- _The data_:
/---
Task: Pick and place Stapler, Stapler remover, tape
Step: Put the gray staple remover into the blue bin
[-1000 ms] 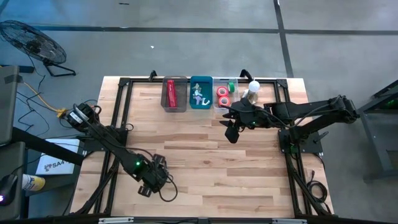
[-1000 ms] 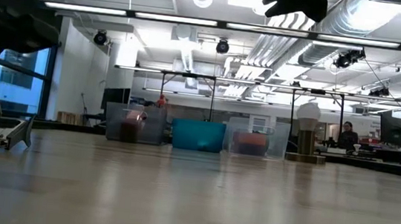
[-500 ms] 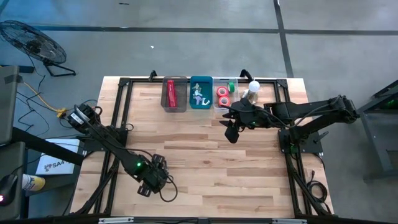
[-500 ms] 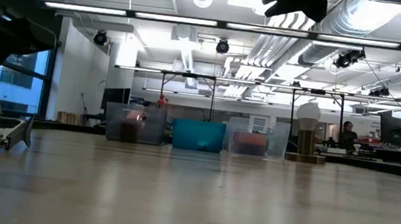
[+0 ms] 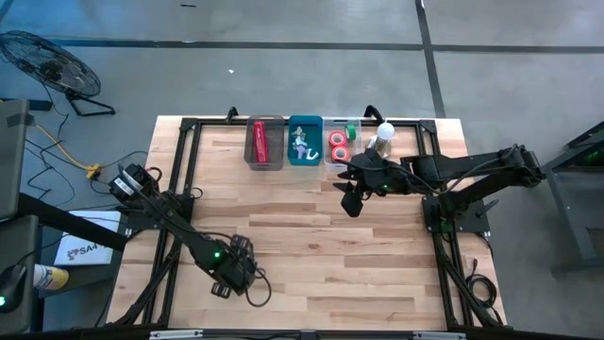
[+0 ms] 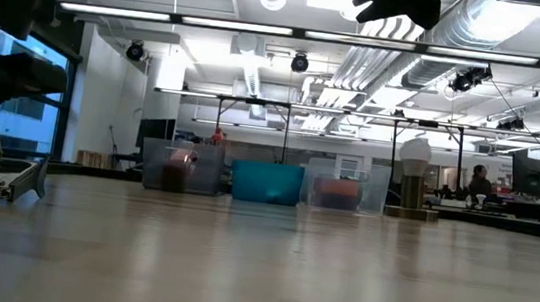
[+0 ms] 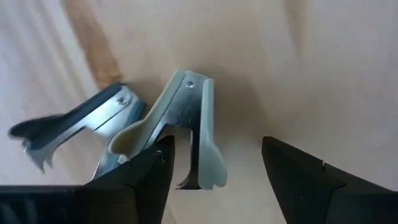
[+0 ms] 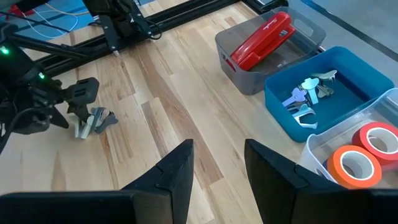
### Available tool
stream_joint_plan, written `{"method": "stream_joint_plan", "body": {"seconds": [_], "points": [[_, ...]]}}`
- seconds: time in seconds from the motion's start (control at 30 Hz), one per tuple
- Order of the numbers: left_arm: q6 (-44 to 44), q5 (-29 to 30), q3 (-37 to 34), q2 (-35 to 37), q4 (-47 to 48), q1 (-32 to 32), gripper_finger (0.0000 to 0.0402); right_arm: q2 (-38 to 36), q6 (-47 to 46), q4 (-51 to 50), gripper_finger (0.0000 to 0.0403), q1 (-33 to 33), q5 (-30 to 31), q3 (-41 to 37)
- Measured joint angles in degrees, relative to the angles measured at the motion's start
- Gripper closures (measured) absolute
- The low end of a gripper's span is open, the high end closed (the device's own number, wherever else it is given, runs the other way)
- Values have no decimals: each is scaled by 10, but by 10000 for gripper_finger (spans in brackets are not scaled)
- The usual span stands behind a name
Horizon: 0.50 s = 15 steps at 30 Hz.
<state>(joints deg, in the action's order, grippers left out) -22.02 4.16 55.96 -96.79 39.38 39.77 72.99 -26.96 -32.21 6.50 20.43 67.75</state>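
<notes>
Grey floor [image 5: 283, 76], black fan [image 5: 52, 66]

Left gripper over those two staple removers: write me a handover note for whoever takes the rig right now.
Left gripper: open, low over the near-left table, fingers straddling the pale green staple remover; nothing held. A dark-handled staple remover lies right beside it.
Right gripper: open, empty, hovering in front of the bins.
Stapler: in the grey bin.
Tape rolls: in the clear bin.
Blue bin: already holds several staple removers.
Done: stapler and tape are binned.
Left: grip the two loose staple removers and carry them, probably to the blue bin.
</notes>
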Motion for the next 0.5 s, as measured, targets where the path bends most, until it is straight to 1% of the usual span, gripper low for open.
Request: {"method": "stream_joint_plan", "body": {"seconds": [0.07, 0.17, 0.33, 0.5], "points": [[-15, 11, 0, 0, 3, 0, 179, 0, 0, 0, 268, 0, -1, 0], [-29, 9, 0, 0, 2, 0, 210, 0, 0, 1, 268, 0, -2, 0], [-47, 4, 0, 0, 3, 0, 277, 0, 0, 1, 268, 0, -2, 0], [-54, -20, 0, 0, 11, 0, 345, 0, 0, 1, 268, 0, -2, 0]]}}
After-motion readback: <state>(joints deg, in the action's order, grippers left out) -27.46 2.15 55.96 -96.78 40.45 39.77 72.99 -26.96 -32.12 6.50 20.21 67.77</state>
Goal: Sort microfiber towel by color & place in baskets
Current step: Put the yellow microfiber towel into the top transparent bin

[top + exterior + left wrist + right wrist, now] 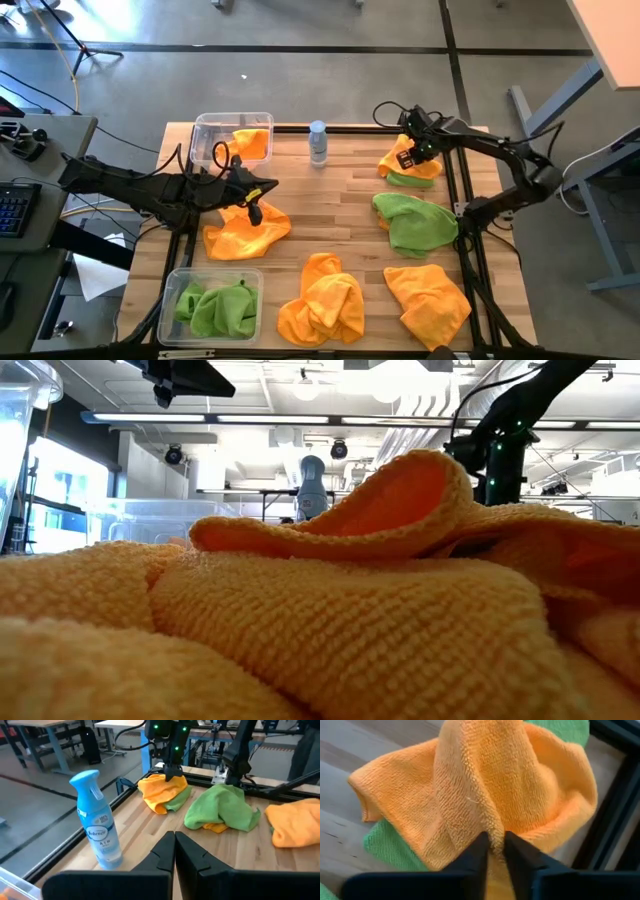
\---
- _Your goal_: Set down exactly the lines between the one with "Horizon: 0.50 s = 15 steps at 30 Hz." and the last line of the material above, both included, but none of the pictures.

- _Solution to the problem_:
Horizon: 0.50 s = 15 steps at 30 Hz.
<state>(joints deg, in the action's order, grippers left out) -22.02 4.16 55.96 -96.79 39.38 39.77 72.99 -26.96 -32.21 6.50 20.43 67.75</state>
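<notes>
Grey floor [image 5: 283, 76], black fan [image 5: 52, 66]

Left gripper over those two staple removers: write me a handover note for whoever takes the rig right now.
Left gripper: open, low over the near-left table, fingers straddling the pale green staple remover; nothing held. A dark-handled staple remover lies right beside it.
Right gripper: open, empty, hovering in front of the bins.
Stapler: in the grey bin.
Tape rolls: in the clear bin.
Blue bin: already holds several staple removers.
Done: stapler and tape are binned.
Left: grip the two loose staple removers and carry them, probably to the blue bin.
</notes>
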Motion for the next 0.5 s, as measured, targets where the path bends most, until it is straight to 1% of the usual span, gripper low for open.
Request: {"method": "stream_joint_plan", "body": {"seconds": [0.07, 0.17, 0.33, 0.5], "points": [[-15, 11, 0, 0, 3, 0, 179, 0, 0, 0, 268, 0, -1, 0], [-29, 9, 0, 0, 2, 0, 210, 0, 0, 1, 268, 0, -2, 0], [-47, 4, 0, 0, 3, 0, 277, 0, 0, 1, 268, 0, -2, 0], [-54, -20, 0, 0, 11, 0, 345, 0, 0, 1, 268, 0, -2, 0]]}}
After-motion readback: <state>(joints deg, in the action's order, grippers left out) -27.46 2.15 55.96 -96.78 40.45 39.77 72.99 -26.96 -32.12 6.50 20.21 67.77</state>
Goal: Sort microfiber towel by color & place in baskets
Current step: Put the yellow microfiber towel into the top transparent bin

[top + exterior + left wrist + right wrist, now] 

The answer has been written out in full.